Laura Ingalls Wilder was a pioneer girl. Her family helped settle the American frontier. She wrote about her life in a series of eight books.
The Ingalls family moved a lot. They were farmers. They looked for good land and climate. Pa was a good storyteller. He played the fiddle. Ma taught the girls to read and do housework. Wilder’s books include rich details of daily frontier life. Many schools use them for social studies.
As a girl, Wilder loved to read. She wrote poems. She taught at a prairie school. At age eighteen, she married Almanzo Wilder. They settled at Rocky Ridge Farm in Missouri.

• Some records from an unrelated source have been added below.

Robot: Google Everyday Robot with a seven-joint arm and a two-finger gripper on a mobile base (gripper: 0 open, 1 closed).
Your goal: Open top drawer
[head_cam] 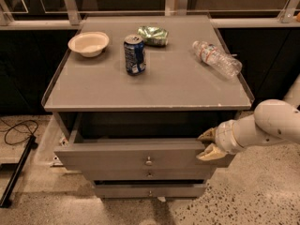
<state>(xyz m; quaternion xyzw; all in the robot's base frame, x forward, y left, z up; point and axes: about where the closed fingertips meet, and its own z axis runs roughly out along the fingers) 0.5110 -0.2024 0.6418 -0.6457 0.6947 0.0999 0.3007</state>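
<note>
The top drawer (136,156), pulled partway out beneath the table (154,86), is running its long front left to right; I am holding my pincer (206,144) at its right end, fingers apart around the front's upper edge, knob (148,161) lying leftward.
</note>
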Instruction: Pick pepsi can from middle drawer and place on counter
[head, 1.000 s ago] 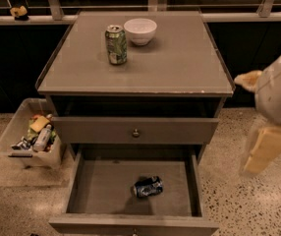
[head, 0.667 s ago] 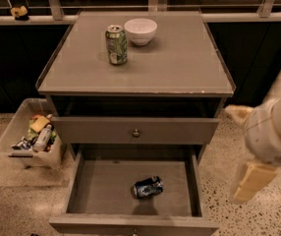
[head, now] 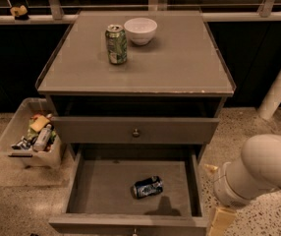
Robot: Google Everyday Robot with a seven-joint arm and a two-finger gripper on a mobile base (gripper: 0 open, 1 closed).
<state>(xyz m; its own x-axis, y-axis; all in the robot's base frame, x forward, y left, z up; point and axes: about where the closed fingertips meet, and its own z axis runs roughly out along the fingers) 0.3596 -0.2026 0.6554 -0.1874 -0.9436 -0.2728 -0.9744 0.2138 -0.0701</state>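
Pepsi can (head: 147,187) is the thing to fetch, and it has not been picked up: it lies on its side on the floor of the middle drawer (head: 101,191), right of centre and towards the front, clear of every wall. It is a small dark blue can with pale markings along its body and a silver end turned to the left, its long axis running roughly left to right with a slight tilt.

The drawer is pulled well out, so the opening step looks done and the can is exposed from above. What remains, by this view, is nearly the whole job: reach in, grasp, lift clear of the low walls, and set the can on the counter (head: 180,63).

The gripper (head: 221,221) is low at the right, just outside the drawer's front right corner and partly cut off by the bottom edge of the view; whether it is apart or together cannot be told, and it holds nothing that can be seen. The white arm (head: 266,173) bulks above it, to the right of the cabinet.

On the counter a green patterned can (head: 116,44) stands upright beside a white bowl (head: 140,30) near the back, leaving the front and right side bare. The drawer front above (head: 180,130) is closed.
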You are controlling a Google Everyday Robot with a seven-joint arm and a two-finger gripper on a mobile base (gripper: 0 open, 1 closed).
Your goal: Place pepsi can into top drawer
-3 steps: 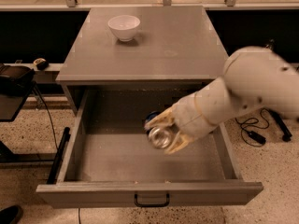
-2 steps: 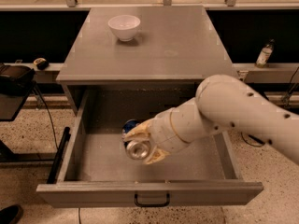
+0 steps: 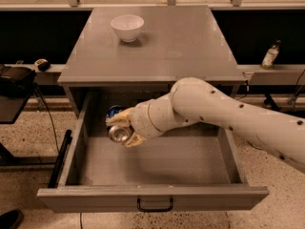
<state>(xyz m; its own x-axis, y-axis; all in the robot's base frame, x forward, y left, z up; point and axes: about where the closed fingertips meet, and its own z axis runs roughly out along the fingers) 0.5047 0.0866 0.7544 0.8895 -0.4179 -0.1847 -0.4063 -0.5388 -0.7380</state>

Wilder was a wife, mother, and farmer. She wrote for local newspapers. Wilder’s daughter urged her to record her pioneer childhood. Her first book, Little House in the Big Woods, was published in 1932. Wilder was then 65 years old. She wrote the other books over the next ten years.
The Little House books are still very popular. People everywhere read and enjoy them. A TV show based on Wilder’s books, Little House on the Prairie, aired for nine seasons. Many groups honored Wilder for her writing.
Anderson, William. Pioneer Girl: The Story of Laura Ingalls Wilder. New York: Harper Collins, 1998.
Silvey, Anita, ed. Children’s Books and Their Creators. New York: Houghton Mifflin, 1995.
Wallner, Alexandra. Laura Ingalls Wilder. New York: Holiday House, 1997.